__What to work on__.
As the answer, give exactly the lines of the records below from the one with "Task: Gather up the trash" through the one with "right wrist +", ends included and pictures left out.

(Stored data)
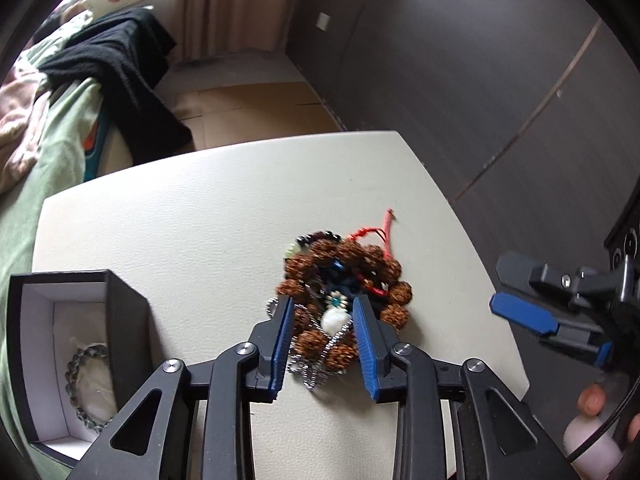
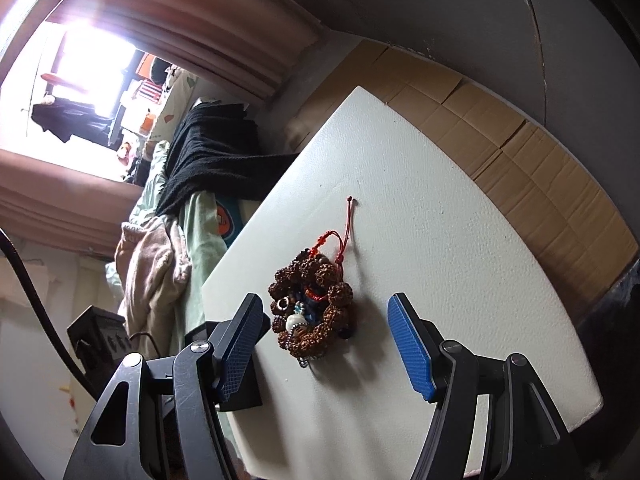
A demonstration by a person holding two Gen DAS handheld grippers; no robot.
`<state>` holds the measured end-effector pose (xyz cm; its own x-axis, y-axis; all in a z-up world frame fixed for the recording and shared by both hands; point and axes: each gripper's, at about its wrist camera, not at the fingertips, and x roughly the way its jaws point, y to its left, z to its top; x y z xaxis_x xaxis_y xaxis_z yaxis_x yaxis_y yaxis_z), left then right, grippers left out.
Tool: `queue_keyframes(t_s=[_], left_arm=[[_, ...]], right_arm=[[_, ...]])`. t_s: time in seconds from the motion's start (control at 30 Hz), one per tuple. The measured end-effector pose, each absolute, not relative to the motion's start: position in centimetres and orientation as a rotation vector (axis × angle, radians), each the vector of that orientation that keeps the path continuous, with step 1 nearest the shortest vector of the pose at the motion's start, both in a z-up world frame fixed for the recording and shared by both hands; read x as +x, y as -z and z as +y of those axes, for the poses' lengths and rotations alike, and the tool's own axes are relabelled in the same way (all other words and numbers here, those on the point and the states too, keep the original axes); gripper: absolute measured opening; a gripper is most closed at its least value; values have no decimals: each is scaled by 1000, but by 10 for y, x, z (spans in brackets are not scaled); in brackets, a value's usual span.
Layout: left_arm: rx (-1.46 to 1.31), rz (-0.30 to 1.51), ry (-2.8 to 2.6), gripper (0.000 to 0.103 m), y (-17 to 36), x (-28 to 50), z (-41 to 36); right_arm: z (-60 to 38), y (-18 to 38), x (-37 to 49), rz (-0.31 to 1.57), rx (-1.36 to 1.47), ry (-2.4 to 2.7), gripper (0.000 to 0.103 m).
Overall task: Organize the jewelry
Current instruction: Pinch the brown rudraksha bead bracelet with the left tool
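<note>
A tangled pile of jewelry [image 1: 344, 280] lies on the white table [image 1: 200, 220]: brown seed-bead bracelets, a red cord, a silver ball chain and a white pendant [image 1: 334, 320]. My left gripper [image 1: 324, 308] is open with its blue fingers on either side of the pile's near part, around the white pendant and chain. The right gripper [image 1: 516, 308] shows at the right of the left wrist view, off the table's edge. In the right wrist view my right gripper [image 2: 324, 312] is open and empty, held above the pile [image 2: 312, 304].
An open black box [image 1: 72, 356] with a white lining stands at the table's left edge and holds a grey bead bracelet [image 1: 86, 384]. A bed with a black cloth [image 1: 120, 64] lies beyond the table. Cardboard [image 2: 500, 132] covers the floor. Dark cabinets [image 1: 480, 80] stand at the right.
</note>
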<state>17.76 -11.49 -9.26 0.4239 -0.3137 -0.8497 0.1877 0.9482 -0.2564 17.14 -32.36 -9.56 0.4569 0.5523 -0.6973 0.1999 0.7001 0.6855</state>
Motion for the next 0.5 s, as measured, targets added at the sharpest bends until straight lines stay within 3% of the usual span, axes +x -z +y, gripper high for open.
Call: queue_keyframes(t_s=[0.07,0.5], left_arm=[[-108,1119,328,16,100,177,-122],[37,1156,413,16,106,160,-140]], right_arm=[[-327,96,171,1102,801,-233,66],[-330,104,173,1131,824,-237,66]])
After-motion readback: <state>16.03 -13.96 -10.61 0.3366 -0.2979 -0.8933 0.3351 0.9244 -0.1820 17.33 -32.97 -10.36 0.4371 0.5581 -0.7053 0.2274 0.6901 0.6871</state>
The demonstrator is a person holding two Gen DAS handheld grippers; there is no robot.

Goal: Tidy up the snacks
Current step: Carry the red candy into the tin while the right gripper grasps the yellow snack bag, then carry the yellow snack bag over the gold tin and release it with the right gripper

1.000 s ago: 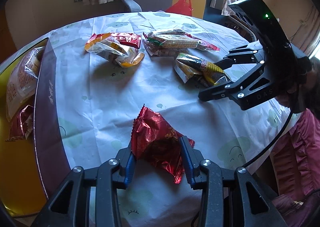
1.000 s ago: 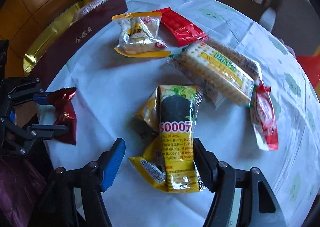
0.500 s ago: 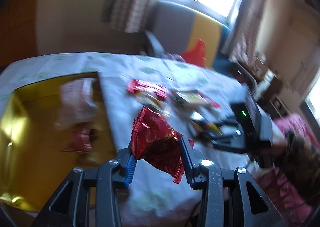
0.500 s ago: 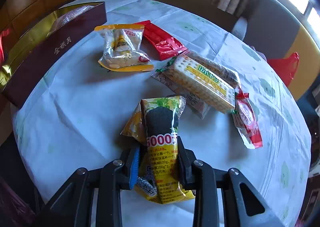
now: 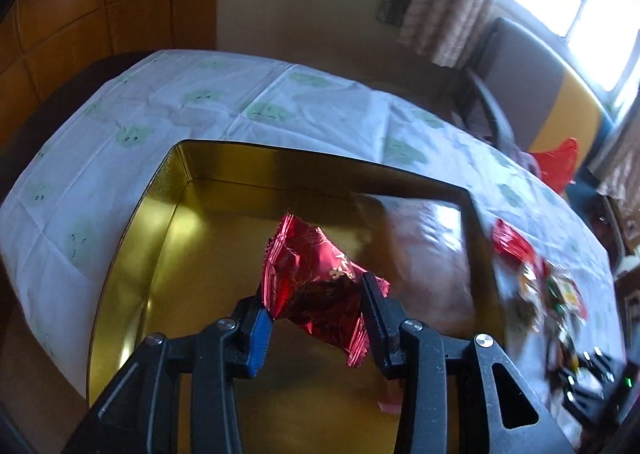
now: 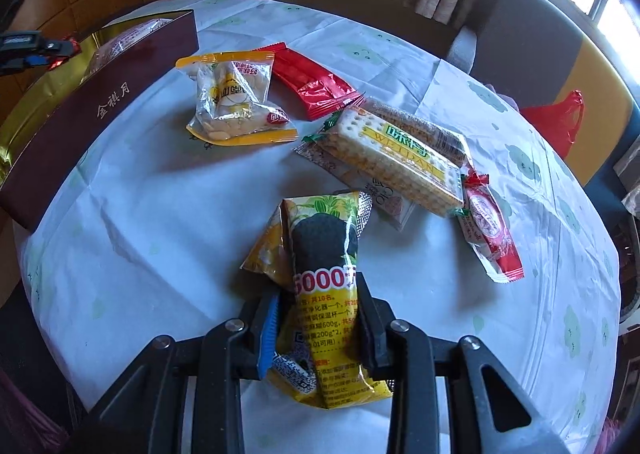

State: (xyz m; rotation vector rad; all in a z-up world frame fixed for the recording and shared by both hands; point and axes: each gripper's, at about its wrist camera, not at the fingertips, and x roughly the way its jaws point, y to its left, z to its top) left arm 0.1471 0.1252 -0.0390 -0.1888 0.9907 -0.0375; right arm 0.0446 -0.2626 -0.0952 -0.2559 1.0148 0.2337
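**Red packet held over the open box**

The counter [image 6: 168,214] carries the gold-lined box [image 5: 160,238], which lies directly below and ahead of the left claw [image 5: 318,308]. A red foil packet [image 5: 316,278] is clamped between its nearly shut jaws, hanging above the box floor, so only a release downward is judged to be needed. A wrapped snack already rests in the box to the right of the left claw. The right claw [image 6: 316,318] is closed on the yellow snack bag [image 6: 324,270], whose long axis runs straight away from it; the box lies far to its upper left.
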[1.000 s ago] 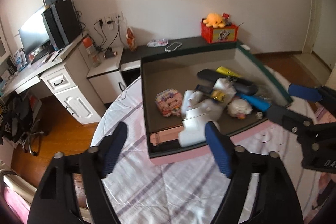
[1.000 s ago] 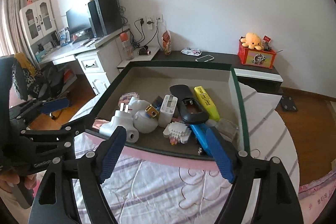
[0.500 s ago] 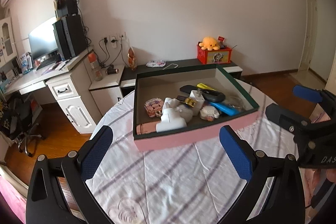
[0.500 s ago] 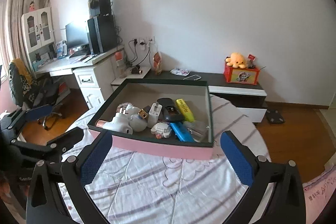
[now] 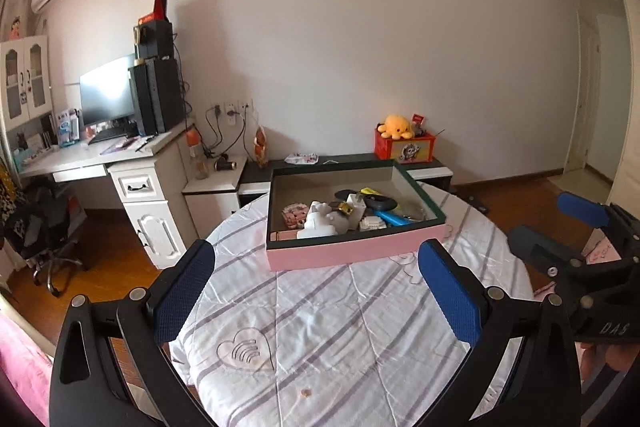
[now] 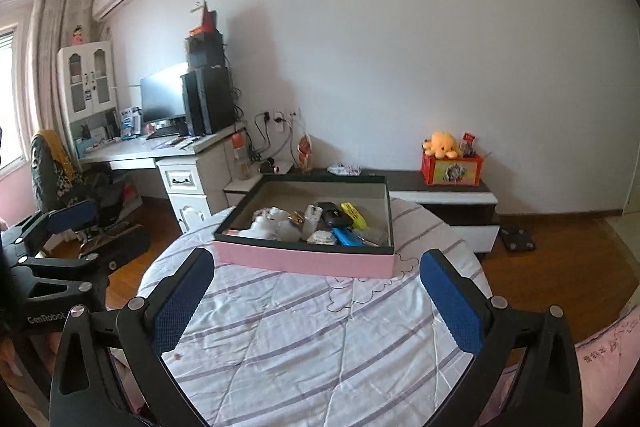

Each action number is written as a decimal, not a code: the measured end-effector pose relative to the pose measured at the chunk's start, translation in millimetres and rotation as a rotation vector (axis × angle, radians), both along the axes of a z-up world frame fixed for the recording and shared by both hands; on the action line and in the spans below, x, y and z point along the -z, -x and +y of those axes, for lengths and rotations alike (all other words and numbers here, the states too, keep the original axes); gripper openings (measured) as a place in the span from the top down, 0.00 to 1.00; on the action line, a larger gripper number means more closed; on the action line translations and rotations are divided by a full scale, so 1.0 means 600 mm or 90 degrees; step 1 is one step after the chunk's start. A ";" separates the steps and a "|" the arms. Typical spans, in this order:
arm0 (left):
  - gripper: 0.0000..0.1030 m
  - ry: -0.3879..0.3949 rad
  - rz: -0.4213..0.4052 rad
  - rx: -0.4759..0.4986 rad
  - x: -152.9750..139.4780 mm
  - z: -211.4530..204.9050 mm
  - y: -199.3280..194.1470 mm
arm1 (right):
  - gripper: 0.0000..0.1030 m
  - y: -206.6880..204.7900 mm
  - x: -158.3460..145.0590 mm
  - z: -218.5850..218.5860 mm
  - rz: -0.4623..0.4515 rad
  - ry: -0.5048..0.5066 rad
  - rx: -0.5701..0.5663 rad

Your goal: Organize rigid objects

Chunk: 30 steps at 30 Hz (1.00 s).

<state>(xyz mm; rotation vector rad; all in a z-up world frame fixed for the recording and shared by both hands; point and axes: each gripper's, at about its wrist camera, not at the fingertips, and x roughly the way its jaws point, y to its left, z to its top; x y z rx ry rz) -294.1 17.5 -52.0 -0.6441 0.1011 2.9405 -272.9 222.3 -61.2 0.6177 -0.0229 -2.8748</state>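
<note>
A shallow pink box [image 5: 352, 253] [image 6: 304, 261] with a dark rim sits at the far side of the round table [image 5: 340, 327] [image 6: 312, 339]. Inside lie several small items: a white plug adapter [image 5: 318, 225], a yellow highlighter [image 6: 354, 215], a blue item [image 5: 390, 217], a black case [image 6: 330, 213]. My left gripper [image 5: 316, 287] is open and empty, well back from the box. My right gripper [image 6: 316, 287] is also open and empty, equally far back. Each gripper shows at the edge of the other's view.
A striped white cloth covers the table. Beyond it stand a white desk [image 5: 132, 167] with a monitor and speakers, a low dark cabinet [image 6: 440, 187] bearing a red box with a yellow plush toy [image 6: 442, 143], and an office chair [image 6: 56, 171] on the wooden floor.
Both grippers have pulled back and up from the box and their jaws have spread wider. The box, close a second ago, now sits far across the table.
</note>
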 end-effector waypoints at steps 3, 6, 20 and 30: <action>0.00 0.026 0.023 -0.013 -0.011 0.005 -0.032 | 0.00 -0.022 -0.007 -0.011 0.013 -0.010 -0.001; 0.00 0.027 0.044 -0.018 -0.023 0.004 -0.060 | 0.00 -0.045 -0.017 -0.014 0.031 -0.011 0.003; 0.00 0.010 0.132 -0.034 -0.070 0.004 -0.189 | 0.00 -0.166 -0.066 -0.026 0.115 -0.029 0.020; 0.00 0.002 0.193 -0.039 -0.082 -0.007 -0.267 | 0.00 -0.240 -0.087 -0.043 0.162 -0.042 0.019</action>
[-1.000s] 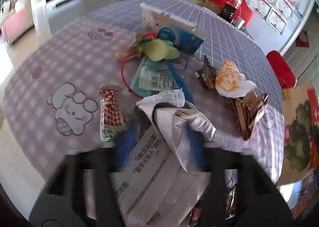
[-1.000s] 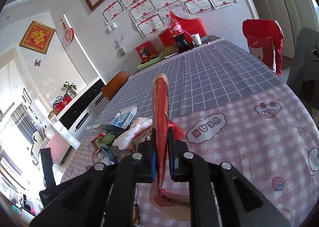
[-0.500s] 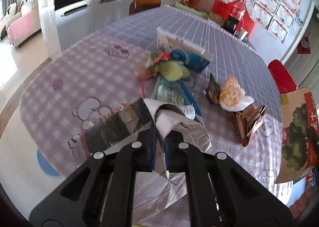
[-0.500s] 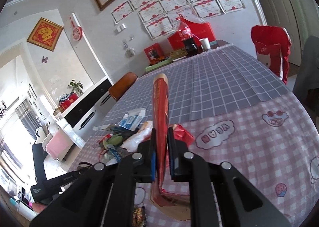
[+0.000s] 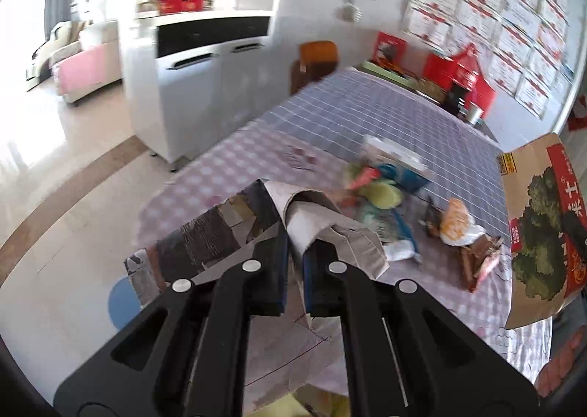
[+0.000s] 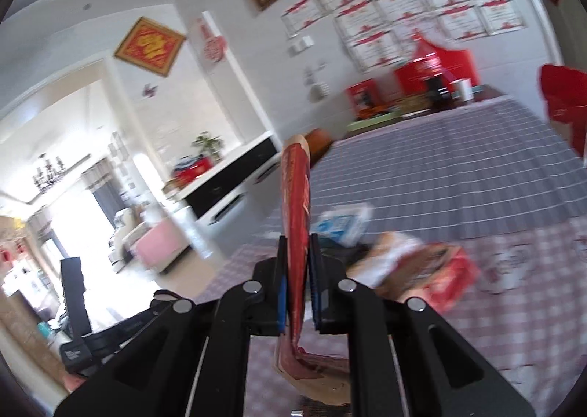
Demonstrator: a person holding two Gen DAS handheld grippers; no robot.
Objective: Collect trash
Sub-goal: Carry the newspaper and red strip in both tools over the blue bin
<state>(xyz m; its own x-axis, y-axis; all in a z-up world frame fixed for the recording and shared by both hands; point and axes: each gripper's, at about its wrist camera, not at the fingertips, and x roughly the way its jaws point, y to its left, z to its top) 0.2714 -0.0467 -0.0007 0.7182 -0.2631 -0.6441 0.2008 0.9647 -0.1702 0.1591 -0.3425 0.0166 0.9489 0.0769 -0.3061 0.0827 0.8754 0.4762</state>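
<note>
L gripper [image 5: 293, 252], bottom centre, fingers clamped on a crumpled newspaper [image 5: 234, 230] held above the bench [image 5: 385, 116] edge. Mixed trash pile [image 5: 389, 193] sits centre-right on the checked cloth; brown paper bag [image 5: 539, 226] w/ red-green print at right edge.

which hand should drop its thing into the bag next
Probably left. The left gripper is shut on the crumpled newspaper, lifted beside the paper bag. The right gripper is shut on that bag's edge, so it likely just holds the bag.
</note>
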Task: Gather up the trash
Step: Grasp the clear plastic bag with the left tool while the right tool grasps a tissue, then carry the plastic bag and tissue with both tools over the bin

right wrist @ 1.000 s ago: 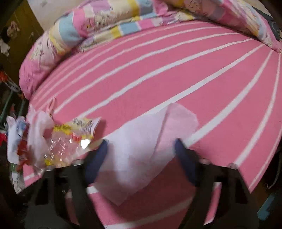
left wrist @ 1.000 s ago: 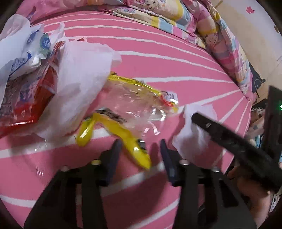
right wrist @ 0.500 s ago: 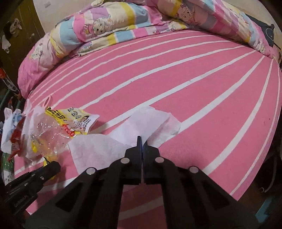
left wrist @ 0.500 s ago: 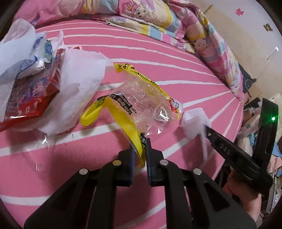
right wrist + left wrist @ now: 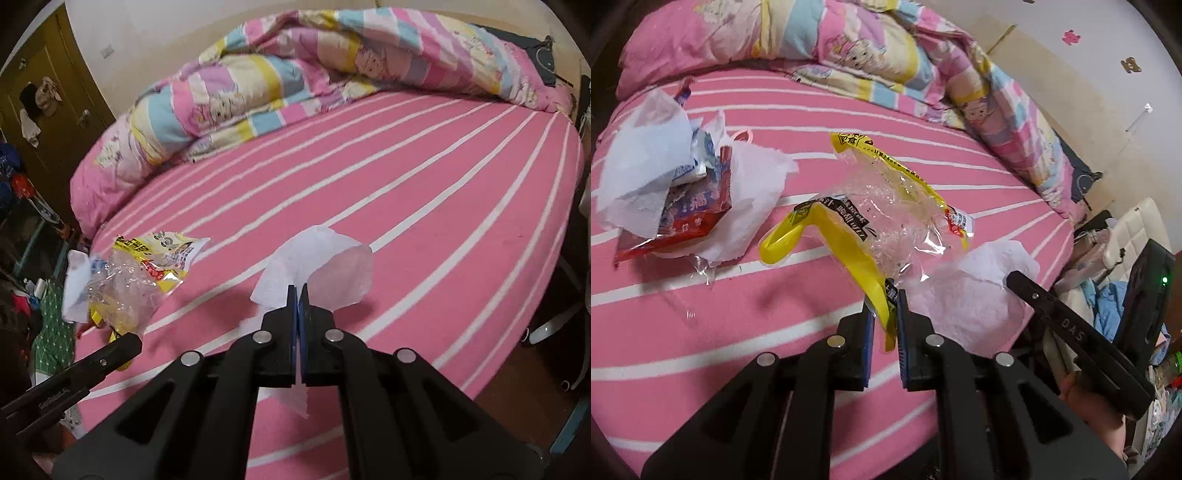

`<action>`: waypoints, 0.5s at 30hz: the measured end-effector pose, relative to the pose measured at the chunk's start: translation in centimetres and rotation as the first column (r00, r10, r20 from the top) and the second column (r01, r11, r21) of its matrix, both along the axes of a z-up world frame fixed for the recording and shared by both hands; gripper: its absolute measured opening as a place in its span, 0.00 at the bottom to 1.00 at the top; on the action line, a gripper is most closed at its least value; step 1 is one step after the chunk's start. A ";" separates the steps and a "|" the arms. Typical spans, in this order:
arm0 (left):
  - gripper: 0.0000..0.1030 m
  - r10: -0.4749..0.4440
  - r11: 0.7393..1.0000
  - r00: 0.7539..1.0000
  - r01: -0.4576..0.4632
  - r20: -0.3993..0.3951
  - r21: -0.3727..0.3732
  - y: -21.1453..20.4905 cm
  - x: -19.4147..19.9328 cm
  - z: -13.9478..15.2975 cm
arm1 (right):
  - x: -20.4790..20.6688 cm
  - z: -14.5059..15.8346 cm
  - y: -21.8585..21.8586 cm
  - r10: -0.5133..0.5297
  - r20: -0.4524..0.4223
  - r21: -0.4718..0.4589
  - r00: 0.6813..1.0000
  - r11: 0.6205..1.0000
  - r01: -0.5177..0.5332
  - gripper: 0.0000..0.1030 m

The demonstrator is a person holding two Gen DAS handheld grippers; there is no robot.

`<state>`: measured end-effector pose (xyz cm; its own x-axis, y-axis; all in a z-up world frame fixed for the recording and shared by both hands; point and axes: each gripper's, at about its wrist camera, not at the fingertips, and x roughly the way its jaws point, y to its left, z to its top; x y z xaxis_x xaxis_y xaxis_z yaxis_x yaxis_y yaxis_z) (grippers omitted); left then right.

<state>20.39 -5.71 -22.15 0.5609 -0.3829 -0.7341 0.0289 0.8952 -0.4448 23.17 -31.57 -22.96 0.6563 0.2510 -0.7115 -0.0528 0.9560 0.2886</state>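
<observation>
My left gripper [image 5: 884, 306] is shut on the yellow edge of a clear and yellow plastic wrapper [image 5: 886, 214] and holds it lifted off the pink striped bed [image 5: 701, 325]. The wrapper also shows in the right wrist view [image 5: 140, 280]. My right gripper [image 5: 298, 295] is shut on a white tissue [image 5: 325, 266] and holds it above the bed [image 5: 424, 206]. The tissue also shows in the left wrist view [image 5: 967, 291], with the right gripper [image 5: 1071, 328] beside it. A pile of white tissues and a red packet [image 5: 687, 199] lies on the bed to the left.
A rolled patchwork quilt [image 5: 295, 81] lies along the far side of the bed, also in the left wrist view [image 5: 886, 62]. The bed edge drops off at the right [image 5: 554, 258]. Clutter stands on the floor at the left [image 5: 33, 295].
Both grippers closed, the left on the wrapper and the right on the tissue, then rose. Wrapper and tissue now hang lifted above the sheet.
</observation>
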 end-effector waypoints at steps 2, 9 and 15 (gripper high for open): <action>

__Result of the exercise__.
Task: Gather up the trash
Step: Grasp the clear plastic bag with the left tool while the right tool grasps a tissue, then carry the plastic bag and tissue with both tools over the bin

right wrist @ 1.000 s ago: 
left wrist @ 1.000 s ago: 
right wrist @ 0.500 s ago: 
left wrist @ 0.500 s ago: 
right wrist + left wrist @ now: 

Reply complete, and nothing else is required.